# Scotland



## StephenDebbie (Aug 2, 2019)

Hi

We are new to motorhomes.

Does anyone know of a good place to stop between Oban & Inverness and Inverness & Pitlochry to overnight stay?


----------



## caledonia (Aug 2, 2019)

StephenDebbie said:


> Hi
> 
> We are new to motorhomes.
> 
> Does anyone know of a good place to stop between Oban & Inverness and Inverness & Pitlochry to overnight stay?



To many places to list. Look at the poi map and take your pick.
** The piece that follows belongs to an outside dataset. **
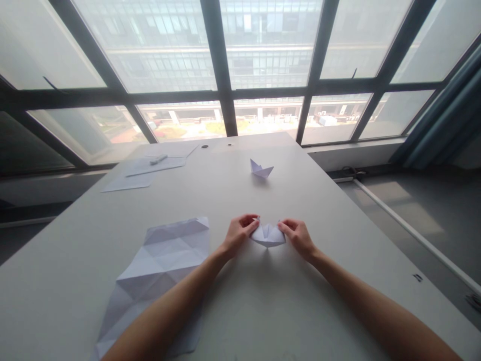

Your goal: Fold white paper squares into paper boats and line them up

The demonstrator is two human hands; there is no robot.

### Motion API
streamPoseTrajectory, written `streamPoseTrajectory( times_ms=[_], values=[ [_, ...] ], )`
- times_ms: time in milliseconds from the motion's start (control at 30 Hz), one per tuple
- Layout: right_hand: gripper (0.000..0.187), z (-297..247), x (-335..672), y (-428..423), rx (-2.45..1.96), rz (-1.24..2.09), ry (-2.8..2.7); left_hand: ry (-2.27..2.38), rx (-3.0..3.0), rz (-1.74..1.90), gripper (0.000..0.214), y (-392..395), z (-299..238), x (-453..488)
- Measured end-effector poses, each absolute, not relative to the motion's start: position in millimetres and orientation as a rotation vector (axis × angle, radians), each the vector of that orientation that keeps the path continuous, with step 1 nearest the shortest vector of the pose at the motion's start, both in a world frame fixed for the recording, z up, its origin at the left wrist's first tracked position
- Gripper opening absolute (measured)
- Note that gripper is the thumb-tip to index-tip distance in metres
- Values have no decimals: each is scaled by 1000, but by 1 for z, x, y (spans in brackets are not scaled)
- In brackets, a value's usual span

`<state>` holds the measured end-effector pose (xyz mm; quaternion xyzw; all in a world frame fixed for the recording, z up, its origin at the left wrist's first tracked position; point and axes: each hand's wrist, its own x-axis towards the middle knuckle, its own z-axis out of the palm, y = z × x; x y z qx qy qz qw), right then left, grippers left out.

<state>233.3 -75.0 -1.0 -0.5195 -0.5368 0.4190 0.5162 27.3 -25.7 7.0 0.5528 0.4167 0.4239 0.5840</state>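
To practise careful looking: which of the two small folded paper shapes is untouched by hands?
The paper boat nearer the window. The other folded shape is held by the left hand and right hand.

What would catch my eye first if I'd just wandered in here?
Probably the small folded paper pinched between the left hand and right hand, over the white table. Just beyond it stands a paper boat, while a large creased sheet spreads out on the left. Behind everything, big dark-framed windows show a building outside.
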Motion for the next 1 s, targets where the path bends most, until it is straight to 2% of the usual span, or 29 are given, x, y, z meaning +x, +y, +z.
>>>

You access the poi map via the toolbar at the top of the homepage.


----------



## jeanette (Aug 2, 2019)

Hi and :welcome::camper:


----------



## bartman (Aug 2, 2019)

Welcome.
If you're using a mobile I would recommend downloading the Wild Camping App for browsing stopovers.


----------



## mjvw (Aug 3, 2019)

*Maps me*

I would download maps me for Android or IOS from the relevant app stores, the head over to the POI page and register device and download the POI'S to maps me, it is very straight forward, I also have the poi's on my garmin sat nav.............. I like maps me as it works offline relying on your phones gps system, so you don't use data i have found a lot of the time in the out of the way places in scotland i have no mobile data signal but gps seems to work.


----------



## The laird (Aug 3, 2019)

Hi welcome and enjoy


----------



## phillybarbour (Aug 3, 2019)

Hi have a great trip.


----------



## TimW (Aug 5, 2019)

*Site in Inverness  -  OU Inverness  (Highland) - adjacent to Inverness Marina.*

We have just returned home after two weeks touring the North of Scotland.   One evening we parked up on the above POI for a few hours to visit a restaurant.   We arrived back at our van circa. 9:00pm to find that we were blocked in by a 2 metre height barrier.   Although we had planned to move away from the city for the night, this was not a problem.  Barrier was lifted about 8:00am.   If you use this site, please be aware that you will be trapped in.   The restaurant was brilliant  -  "The  Mustard  Seed"  well worth a visit, but you will need to book in advance.


----------